The Stono Rebellion

Early on the morning of Sunday, September 9, 1739, twenty black Carolinians met near the Stono River, approximately twenty miles southwest of Charleston. At Stono’s bridge, they took guns and powder from Hutcheson’s store and killed the two storekeepers they found there. “With cries of ‘Liberty’ and beating of drums,” historian Peter H. Wood writes in the Encyclopedia of African-American Culture and History, “the rebels raised a standard and headed south toward Spanish St. Augustine…Along the road they gathered black recruits, burned houses, and killed white opponents, sparing one innkeeper who was ‘kind to his slaves’.”

Detail showing Stono River. A compleat description of the province of Carolina in 3 parts. London: Edw. Crisp, [1711?]. General Maps. Geography & Maps Division

Thus commenced the Stono Rebellion, the largest uprising of enslaved people in the British mainland colonies prior to the American Revolution. Late that afternoon, planters riding on horseback caught up with the band of sixty to one hundred insurgents. More than twenty white Carolinians and nearly twice as many black Carolinians were killed before the rebellion was suppressed. As a consequence of the uprising, white lawmakers imposed a moratorium on slave imports and enacted a harsher slave code.

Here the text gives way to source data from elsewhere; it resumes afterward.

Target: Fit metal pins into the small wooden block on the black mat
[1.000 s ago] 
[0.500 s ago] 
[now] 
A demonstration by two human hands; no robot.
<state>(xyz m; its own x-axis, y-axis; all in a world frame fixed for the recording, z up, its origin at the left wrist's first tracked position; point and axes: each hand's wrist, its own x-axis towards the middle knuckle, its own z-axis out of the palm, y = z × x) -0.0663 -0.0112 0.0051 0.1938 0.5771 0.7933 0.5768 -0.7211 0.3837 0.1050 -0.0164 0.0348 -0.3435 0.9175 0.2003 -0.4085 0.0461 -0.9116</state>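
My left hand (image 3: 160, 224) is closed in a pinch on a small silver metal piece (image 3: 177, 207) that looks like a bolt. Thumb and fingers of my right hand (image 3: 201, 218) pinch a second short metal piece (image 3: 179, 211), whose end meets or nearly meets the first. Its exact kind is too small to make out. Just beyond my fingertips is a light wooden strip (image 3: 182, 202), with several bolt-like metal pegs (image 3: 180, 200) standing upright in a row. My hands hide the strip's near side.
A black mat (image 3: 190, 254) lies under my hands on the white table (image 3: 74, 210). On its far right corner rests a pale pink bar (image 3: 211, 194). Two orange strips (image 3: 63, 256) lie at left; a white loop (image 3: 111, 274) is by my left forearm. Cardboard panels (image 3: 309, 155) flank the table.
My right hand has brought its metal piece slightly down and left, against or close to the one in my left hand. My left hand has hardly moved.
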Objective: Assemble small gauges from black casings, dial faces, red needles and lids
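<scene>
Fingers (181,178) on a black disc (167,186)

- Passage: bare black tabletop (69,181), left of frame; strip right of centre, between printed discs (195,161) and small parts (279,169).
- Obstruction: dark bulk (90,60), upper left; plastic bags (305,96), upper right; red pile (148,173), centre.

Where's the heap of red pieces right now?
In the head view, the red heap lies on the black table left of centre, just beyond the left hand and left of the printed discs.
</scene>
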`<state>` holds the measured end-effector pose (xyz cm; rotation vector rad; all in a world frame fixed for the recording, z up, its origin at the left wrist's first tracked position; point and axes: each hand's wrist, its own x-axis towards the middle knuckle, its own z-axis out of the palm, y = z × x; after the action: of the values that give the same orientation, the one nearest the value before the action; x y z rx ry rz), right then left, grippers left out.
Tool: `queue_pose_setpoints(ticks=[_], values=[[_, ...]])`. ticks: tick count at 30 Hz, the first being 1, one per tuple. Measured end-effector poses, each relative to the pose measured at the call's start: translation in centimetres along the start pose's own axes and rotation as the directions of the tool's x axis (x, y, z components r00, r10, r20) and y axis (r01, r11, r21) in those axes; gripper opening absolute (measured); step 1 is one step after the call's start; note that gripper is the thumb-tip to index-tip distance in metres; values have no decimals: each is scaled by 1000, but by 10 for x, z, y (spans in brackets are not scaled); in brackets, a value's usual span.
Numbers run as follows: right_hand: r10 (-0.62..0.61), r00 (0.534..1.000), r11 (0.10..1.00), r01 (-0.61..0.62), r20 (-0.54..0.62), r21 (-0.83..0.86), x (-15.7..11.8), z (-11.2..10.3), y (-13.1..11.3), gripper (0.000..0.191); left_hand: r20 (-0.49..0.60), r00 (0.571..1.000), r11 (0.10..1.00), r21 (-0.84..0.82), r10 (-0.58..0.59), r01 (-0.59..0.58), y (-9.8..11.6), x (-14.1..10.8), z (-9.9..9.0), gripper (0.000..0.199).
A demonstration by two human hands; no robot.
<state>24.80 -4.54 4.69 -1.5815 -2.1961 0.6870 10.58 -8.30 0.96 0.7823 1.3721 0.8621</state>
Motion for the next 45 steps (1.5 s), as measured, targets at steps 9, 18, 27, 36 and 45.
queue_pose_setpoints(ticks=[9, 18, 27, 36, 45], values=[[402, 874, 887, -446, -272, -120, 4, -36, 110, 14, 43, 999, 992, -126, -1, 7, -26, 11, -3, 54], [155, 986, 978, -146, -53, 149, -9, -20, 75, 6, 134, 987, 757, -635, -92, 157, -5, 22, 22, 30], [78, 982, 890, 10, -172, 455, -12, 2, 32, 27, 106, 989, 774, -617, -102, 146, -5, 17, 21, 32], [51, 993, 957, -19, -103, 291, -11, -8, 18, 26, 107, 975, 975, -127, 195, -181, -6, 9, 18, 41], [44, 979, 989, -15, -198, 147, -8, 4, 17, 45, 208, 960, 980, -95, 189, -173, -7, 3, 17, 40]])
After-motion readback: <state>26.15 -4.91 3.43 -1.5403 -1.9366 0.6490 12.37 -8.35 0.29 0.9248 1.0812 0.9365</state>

Ariel view of the countryside along the Stono River south of Charleston, South Carolina. Carol M. Highsmith, photographer, May 1, 2017. Highsmith (Carol M.) Archive. Prints & Photographs Division

Enslaved people resorted to insurrection, first in the British colonies and later in the southern United States. At least 250 insurrections have been documented; between 1780 and 1864, ninety-one African Americans were convicted of insurrection in Virginia alone. The first revolt in what became the United States took place in 1526 at a Spanish settlement near the mouth of the Pee Dee River in South Carolina.

The Confessions of Nat Turner, the Leader of the Late Insurrection in Southampton, Virginia. Richmond: Thomas R. Gray, publisher, 1832. Rare Book Selections. Rare Book & Special Collections Division

Between 1800 and 1831, African Americans instigated several ambitious rebellions in the American South. Among these were Gabriel’s Revolt, which began north of Richmond, Virginia, on August 30, 1800, and Vesey’s Rebellion, an 1822 conspiracy to incite as many as 9,000 plantation and urban enslaved people in the vicinity of Charleston, South Carolina. Nat Turner’s Rebellion, the most effective revolt, erupted in Southampton County, Virginia, on the night of August 21, 1831. Nat Turner and his followers killed nearly sixty white people as they moved toward an armory at Jerusalem, Virginia. Halted mere miles from their goal, the approximately seventy-five insurgents were soon killed or captured by the militia. Turner’s November execution failed to assuage fears of continued insurrection. Across the South, renewed legislative efforts to forbid education and greatly restrict movement and assembly further constrained the lives of enslaved people.

Horrid Massacre in Virginia. Illus. in: Authentic and impartial narrative of the tragical scene which was witnessed in Southampton County. [New York], 1831. Prints & Photographs Division.